Description of the task> Only lines containing "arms" are wanted from the data below. Copy those lines.

Supplied information>
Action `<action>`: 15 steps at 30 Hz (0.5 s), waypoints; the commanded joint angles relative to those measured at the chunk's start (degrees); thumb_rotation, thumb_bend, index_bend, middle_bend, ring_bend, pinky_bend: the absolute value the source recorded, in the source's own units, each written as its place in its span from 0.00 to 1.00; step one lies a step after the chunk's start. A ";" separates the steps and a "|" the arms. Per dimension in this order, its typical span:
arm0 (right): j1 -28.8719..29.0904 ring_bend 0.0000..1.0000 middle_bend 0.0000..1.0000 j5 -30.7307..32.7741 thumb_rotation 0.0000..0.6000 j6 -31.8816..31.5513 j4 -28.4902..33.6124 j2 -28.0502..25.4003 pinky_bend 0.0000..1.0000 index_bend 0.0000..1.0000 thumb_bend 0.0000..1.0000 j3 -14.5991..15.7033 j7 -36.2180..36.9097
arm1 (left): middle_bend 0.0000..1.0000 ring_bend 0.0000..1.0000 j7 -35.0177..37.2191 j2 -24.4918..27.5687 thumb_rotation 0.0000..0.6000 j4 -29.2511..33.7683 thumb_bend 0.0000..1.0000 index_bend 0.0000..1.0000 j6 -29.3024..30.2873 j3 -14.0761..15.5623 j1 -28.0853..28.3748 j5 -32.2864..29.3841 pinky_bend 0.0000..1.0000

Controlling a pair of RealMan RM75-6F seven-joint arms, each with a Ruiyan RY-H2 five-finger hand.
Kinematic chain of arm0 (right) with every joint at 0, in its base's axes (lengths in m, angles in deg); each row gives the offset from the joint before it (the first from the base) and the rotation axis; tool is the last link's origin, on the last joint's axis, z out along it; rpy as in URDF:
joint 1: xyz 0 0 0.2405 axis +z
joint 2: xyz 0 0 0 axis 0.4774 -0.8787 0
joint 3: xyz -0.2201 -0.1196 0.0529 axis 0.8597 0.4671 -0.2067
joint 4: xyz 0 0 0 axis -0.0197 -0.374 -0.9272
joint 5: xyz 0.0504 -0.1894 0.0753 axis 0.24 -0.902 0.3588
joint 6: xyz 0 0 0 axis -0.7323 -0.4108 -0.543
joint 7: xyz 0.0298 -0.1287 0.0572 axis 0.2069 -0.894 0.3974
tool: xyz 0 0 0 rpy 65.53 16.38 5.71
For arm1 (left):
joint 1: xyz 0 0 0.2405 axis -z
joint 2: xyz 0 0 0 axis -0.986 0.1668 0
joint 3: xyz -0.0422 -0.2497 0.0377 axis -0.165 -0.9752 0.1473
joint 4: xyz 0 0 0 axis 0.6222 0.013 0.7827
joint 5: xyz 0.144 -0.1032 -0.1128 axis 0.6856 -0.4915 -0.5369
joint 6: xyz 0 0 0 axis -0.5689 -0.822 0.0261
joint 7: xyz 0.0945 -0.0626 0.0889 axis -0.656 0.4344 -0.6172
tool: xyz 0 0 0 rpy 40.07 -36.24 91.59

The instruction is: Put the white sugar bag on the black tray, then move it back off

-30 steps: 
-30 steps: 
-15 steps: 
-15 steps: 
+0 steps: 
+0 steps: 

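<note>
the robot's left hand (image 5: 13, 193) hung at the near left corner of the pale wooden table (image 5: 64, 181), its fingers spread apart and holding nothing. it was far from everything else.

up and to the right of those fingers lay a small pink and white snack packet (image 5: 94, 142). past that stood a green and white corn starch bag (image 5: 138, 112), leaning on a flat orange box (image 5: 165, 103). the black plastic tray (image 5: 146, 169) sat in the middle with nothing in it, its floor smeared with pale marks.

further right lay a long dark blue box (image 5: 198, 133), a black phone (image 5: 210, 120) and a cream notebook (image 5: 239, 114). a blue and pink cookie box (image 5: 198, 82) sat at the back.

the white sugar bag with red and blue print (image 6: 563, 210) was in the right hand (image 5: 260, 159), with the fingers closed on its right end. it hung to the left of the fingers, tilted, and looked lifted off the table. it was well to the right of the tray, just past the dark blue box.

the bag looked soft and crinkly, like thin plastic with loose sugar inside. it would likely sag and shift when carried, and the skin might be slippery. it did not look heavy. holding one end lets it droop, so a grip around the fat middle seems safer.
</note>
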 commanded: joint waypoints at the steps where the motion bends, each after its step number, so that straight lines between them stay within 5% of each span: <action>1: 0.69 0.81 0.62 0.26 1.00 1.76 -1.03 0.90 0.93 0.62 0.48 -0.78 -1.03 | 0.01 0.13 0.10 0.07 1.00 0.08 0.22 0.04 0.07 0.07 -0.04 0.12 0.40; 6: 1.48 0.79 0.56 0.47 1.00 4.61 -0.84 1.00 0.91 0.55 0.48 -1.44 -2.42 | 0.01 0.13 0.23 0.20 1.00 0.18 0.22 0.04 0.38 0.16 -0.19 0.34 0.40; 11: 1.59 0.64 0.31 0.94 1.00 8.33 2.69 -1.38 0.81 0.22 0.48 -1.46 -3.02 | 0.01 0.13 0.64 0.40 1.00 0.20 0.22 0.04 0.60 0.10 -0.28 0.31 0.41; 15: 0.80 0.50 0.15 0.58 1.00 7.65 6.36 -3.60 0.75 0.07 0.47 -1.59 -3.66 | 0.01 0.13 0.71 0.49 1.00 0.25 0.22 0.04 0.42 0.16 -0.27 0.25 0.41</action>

Answer box>
Action `<action>`: 15 steps at 30 Hz (0.5 s), waypoints; the commanded joint angles relative to those measured at the chunk's start (degrees); thumb_rotation, thumb_bend, index_bend, middle_bend, ring_bend, pinky_bend: the absolute value the source recorded, in the source's own units, each written as its place in its span from 0.00 to 1.00; step one lies a step after the chunk's start. A ";" separates the steps and a "|" the arms. Per dimension in this order, its typical span:
Controlling a pair of RealMan RM75-6F seven-joint arms, each with a Ruiyan RY-H2 five-finger hand.

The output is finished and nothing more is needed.